[What is needed]:
Your response should be every line from the entries that includes the string "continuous".

[Source data]:
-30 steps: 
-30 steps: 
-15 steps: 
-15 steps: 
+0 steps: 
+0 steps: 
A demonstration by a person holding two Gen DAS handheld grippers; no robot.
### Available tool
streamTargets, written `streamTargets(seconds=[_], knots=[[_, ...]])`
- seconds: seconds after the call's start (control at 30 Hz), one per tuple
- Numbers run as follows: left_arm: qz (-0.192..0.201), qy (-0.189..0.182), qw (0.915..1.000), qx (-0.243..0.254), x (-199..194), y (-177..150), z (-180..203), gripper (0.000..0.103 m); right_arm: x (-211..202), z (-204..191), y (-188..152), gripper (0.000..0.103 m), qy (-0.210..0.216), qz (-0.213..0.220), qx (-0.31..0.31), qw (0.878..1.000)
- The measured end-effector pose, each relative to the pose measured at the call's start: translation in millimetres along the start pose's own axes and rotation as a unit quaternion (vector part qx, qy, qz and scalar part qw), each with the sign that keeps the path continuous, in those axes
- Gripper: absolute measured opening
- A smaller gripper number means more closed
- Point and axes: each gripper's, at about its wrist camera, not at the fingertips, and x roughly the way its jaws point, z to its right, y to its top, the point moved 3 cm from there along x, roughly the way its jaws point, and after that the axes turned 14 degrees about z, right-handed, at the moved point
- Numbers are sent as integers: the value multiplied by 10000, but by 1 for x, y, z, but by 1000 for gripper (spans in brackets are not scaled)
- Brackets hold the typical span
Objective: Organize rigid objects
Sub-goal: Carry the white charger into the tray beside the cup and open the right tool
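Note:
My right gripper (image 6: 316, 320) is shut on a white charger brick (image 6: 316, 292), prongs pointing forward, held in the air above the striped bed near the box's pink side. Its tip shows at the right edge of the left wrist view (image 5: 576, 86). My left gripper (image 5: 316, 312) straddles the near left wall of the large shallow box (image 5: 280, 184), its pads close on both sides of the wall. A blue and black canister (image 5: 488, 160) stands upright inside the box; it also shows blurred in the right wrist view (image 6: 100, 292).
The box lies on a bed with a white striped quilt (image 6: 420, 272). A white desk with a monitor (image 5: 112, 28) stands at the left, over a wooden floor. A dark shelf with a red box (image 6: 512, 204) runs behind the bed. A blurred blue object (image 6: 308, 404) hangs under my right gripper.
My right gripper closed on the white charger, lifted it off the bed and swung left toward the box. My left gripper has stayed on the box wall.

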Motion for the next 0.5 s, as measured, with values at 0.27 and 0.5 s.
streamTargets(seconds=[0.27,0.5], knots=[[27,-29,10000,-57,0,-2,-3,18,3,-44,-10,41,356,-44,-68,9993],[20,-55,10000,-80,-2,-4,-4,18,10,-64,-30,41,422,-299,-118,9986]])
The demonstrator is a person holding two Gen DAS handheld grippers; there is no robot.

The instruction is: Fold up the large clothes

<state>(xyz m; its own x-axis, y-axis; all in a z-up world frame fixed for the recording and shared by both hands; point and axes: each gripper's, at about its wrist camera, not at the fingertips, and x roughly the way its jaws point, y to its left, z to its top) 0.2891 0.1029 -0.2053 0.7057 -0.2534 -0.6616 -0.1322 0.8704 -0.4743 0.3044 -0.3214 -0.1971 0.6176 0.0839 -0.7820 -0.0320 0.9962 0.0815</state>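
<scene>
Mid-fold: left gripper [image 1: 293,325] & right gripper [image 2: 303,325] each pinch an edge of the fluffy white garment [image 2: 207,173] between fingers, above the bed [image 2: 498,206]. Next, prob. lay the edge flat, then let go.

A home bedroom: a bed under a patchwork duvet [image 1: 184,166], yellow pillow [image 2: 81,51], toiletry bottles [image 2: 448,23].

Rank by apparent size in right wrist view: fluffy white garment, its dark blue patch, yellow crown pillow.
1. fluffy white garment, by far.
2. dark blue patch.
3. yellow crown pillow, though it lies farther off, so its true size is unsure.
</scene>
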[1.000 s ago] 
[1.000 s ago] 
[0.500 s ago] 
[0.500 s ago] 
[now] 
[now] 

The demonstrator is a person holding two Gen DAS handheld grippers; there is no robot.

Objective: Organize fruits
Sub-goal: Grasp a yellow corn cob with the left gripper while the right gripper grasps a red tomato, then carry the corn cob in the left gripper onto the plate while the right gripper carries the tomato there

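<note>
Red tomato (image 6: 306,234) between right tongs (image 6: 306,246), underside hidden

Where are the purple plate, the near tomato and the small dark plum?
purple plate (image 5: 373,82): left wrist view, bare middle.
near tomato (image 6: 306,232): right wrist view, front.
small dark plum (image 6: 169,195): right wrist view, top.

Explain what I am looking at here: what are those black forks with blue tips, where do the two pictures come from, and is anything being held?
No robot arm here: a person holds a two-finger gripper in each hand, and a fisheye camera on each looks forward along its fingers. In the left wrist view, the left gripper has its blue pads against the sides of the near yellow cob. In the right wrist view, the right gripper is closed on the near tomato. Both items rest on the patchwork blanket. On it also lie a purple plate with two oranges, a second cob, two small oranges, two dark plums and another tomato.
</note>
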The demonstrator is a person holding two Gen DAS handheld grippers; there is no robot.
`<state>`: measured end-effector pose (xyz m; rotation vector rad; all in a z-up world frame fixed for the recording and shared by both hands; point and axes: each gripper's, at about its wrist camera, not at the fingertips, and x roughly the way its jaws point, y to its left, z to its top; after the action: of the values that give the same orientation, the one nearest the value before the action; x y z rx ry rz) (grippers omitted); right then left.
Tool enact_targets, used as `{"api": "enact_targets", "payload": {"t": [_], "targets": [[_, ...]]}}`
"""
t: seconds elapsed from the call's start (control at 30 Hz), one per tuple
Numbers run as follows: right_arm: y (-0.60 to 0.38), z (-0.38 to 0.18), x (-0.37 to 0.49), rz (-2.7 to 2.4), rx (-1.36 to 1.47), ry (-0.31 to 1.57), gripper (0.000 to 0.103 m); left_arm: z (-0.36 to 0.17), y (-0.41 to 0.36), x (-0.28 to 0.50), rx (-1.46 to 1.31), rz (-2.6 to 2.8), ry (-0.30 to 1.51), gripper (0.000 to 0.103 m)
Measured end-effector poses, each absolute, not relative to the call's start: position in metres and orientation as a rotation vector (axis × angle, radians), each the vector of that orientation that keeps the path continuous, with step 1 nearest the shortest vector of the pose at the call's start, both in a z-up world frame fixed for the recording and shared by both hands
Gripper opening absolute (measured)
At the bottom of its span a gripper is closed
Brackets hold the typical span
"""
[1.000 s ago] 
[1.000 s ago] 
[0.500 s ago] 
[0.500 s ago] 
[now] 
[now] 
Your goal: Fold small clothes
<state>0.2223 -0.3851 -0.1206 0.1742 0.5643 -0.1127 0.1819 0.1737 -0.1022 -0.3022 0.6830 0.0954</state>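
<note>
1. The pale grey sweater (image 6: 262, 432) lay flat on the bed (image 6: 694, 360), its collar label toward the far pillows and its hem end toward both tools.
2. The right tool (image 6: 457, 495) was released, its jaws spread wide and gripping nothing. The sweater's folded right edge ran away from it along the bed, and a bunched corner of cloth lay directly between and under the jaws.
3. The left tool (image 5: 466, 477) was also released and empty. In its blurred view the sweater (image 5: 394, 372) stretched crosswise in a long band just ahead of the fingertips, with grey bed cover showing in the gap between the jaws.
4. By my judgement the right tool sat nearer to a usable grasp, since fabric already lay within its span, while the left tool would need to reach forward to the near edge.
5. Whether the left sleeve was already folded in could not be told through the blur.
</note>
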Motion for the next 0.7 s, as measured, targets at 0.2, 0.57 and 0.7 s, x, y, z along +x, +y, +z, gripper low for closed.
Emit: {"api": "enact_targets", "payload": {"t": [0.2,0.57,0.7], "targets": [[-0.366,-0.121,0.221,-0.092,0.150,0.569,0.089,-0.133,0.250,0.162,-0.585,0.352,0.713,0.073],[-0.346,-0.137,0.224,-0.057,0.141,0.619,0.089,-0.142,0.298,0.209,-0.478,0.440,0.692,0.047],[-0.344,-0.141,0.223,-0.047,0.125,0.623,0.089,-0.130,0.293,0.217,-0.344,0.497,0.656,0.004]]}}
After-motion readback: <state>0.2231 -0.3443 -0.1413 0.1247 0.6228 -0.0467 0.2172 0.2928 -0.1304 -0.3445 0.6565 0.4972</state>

[Answer space]:
- The measured end-effector pose, each relative to the pose measured at the call's start: translation in millimetres along the start pose's own axes and rotation as a unit quaternion (vector part qx, qy, qz and scalar part qw), each with the sign that keeps the path continuous, in those axes
Measured end-effector poses, each absolute, not relative to the call's start: position in metres and orientation as a rotation vector (axis × angle, radians), each the vector of that orientation that keeps the path continuous, with step 1 nearest the shortest vector of the pose at the call's start, both in a z-up world frame fixed for the recording and shared by both hands

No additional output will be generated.